COLOMBO – Sri Lanka failed to sell 97% of offered Treasury bills at Tuesday’s (29) Rs 40 billion auction, raising only Rs 895 million rupees from real buyers, data from the state debt office showed.
The debt office offered Rs 8.0 billion of 3-month bills, but all bids were rejected. Of the Rs 16 billion 6-month bills offered, only Rs 407 million was sold at 4.64%, flat from last week.
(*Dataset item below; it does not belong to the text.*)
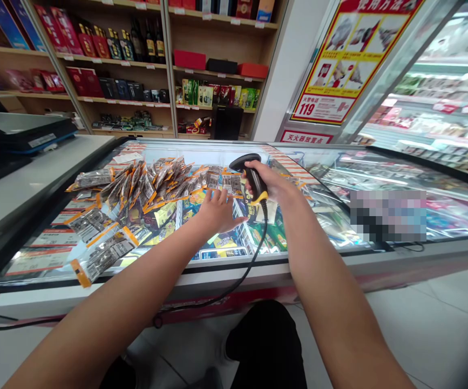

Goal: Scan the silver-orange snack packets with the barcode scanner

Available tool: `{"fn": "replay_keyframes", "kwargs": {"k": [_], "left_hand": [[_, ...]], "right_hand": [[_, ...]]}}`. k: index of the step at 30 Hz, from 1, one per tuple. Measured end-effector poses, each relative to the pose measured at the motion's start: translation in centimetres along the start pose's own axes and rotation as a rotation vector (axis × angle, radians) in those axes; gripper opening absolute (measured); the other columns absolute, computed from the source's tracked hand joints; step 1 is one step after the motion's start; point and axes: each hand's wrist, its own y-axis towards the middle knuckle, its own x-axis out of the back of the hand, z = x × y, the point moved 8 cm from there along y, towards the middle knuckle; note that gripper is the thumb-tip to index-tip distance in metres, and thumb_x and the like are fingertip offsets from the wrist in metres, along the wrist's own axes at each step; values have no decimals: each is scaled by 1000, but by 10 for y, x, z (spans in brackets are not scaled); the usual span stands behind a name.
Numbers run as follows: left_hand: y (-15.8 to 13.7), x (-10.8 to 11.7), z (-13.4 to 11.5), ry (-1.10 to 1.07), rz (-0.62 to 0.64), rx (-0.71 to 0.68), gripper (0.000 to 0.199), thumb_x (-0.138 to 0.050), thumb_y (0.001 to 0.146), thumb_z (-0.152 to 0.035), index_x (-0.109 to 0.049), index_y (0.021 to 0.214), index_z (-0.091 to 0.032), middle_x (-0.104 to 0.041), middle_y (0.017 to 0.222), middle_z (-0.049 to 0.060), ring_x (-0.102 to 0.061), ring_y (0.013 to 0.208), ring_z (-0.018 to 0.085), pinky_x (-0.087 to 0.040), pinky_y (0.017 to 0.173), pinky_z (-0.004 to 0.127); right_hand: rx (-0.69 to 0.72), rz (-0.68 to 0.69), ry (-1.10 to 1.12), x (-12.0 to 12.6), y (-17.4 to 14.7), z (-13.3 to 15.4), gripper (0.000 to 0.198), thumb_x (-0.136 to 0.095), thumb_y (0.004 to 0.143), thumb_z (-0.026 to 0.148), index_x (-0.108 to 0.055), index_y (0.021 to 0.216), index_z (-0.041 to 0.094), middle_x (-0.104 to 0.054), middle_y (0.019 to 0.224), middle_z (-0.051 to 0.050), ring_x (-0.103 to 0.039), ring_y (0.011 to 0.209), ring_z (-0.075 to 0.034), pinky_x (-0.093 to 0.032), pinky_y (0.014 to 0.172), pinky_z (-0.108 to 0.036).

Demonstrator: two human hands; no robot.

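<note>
A: Where are the person's hands?

B: Both reach forward over a glass-topped freezer (43, 301). The right hand (273, 181) is closed around the handle of a black-and-yellow barcode scanner (253, 181), whose head points left.

A: And the left hand (216, 216)?

B: Open, palm down, fingers spread, with nothing seen in its grip. Its fingertips reach toward a row of packets (153, 183); I cannot tell whether they touch.

A: Describe those packets.

B: Clear and brown with orange edges. They lie in an overlapping heap left of the left hand, thinning into a row that runs to just beside the scanner. A loose packet (106, 253) lies near the freezer's front edge, tilted, at lower left.

A: What else is around?

B: A black cable (253, 259) drops from the scanner's handle and curves down to the left across the freezer's front. Behind stand wooden shelves (116, 64) of bottles and boxes, and a red-and-yellow poster (341, 59).
</note>
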Motion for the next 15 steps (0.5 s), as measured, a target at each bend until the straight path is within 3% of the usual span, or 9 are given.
{"fn": "replay_keyframes", "kwargs": {"k": [3, 5, 7, 11, 13, 15], "left_hand": [[15, 19, 6, 9, -164, -22, 87, -28, 102, -75, -55, 152, -10, -45, 166, 22, -40, 155, 41, -27, 130, 52], [33, 31, 21, -8, -245, 59, 80, -26, 104, -70, -56, 149, -11, -53, 158, 22, -48, 148, 38, -38, 122, 49], [54, 35, 38, -26, -232, 161, 81, -28, 104, -69, -51, 153, -8, -52, 158, 24, -48, 147, 39, -41, 119, 50], [86, 20, 44, -63, -67, 114, 89, -25, 103, -70, -33, 167, -9, -46, 166, 23, -43, 154, 39, -27, 127, 53], [88, 11, 41, -45, -42, 65, 90, -25, 102, -72, -33, 168, -11, -43, 168, 22, -40, 157, 39, -22, 130, 53], [82, 9, 40, -10, -98, 27, 89, -25, 101, -75, -42, 164, -14, -45, 167, 21, -42, 155, 38, -23, 130, 51]], "right_hand": [[81, -99, 79, 8, 7, 6, 29, -54, 105, 43, -59, 86, 21, -58, 54, -1, -56, 40, -15, -47, 39, -22], [157, -171, 125, 16, 13, 10, 28, -52, 105, 42, -58, 87, 22, -57, 53, 0, -56, 41, -15, -47, 40, -22], [209, -212, 153, 23, 19, 12, 27, -52, 104, 41, -57, 86, 22, -56, 53, 1, -56, 41, -15, -47, 41, -22], [244, -191, 155, 26, 25, 11, 27, -57, 102, 44, -58, 86, 22, -56, 53, 2, -58, 43, -15, -47, 42, -22], [228, -153, 118, 24, 24, 10, 28, -59, 101, 45, -59, 86, 22, -57, 54, 1, -57, 42, -15, -48, 42, -22], [196, -117, 66, 21, 22, 8, 29, -61, 100, 46, -61, 85, 21, -59, 54, -1, -56, 41, -15, -48, 41, -23]]}}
Of the Rs16 billion 12-month bills offered, only Rs 488 million was sold at a weighted average yield of 4.89%, against 4.88%last week.
Sri Lanka’s bond yields edged up on Tuesday, and spreads widened after Moody’s downgraded the country’s sovereign rating to Caa1 (CCC+ equivalent) overnight.
Sri Lanka’s central bank has monetized large volumes of debt to target 3, 6 and 12-month yields in 2020.
When domestic credit picks up failures of domestic Treasuries auctions, which are monetized (debt securities turned into bank notes exchangeable for dollars and real goods) will pressure the currency peg and generate excess demand.
In previous currency crises – when private credit was strong – entire auctions had been rejected, and new rupees created, sometimes to sterilize interventions already made.